Transcribe the lines below verbatim, skipping the images.

**RECORDED DATA**
════════════════════

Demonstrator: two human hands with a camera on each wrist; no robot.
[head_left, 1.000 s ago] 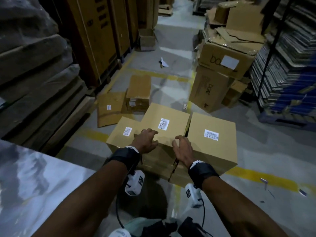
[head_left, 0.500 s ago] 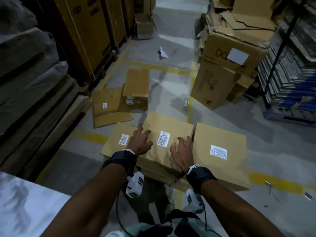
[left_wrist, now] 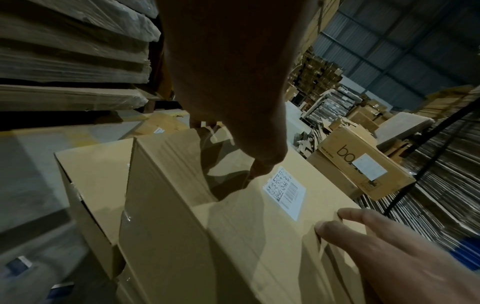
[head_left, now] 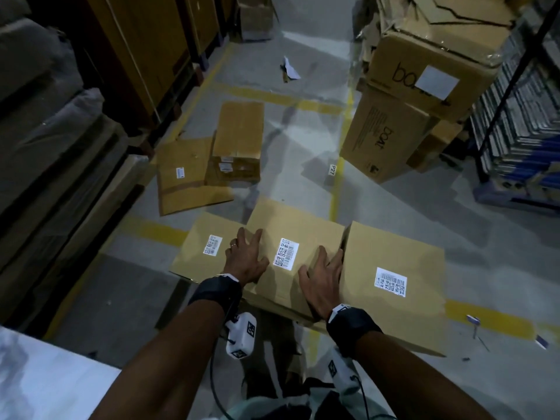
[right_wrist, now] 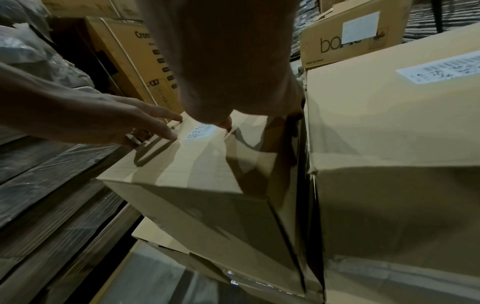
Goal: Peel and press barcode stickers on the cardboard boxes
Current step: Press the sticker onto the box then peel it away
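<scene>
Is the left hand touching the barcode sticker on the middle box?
Apart. In the head view the left hand rests on the middle box, with bare cardboard showing between its fingers and the barcode sticker.

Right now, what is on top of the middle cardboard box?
On the middle box lie a white barcode sticker, the left hand and the right hand, fingers spread flat either side of the sticker. The cardboard beneath the palms is covered.
</scene>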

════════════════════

**TASK SOLUTION**
Demonstrator: two human hands with a camera on each wrist; no robot.
[head_left, 1.000 s ago] 
[head_left, 0.500 s ago] 
[left_wrist, now] 
[head_left, now] 
[right_wrist, now] 
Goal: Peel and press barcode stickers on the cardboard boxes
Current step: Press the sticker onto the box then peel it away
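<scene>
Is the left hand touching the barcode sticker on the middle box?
Apart. In the head view the left hand rests on the middle box, with bare cardboard showing between its fingers and the barcode sticker.

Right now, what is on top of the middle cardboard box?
On the middle box lie a white barcode sticker, the left hand and the right hand, fingers spread flat either side of the sticker. The cardboard beneath the palms is covered.
</scene>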

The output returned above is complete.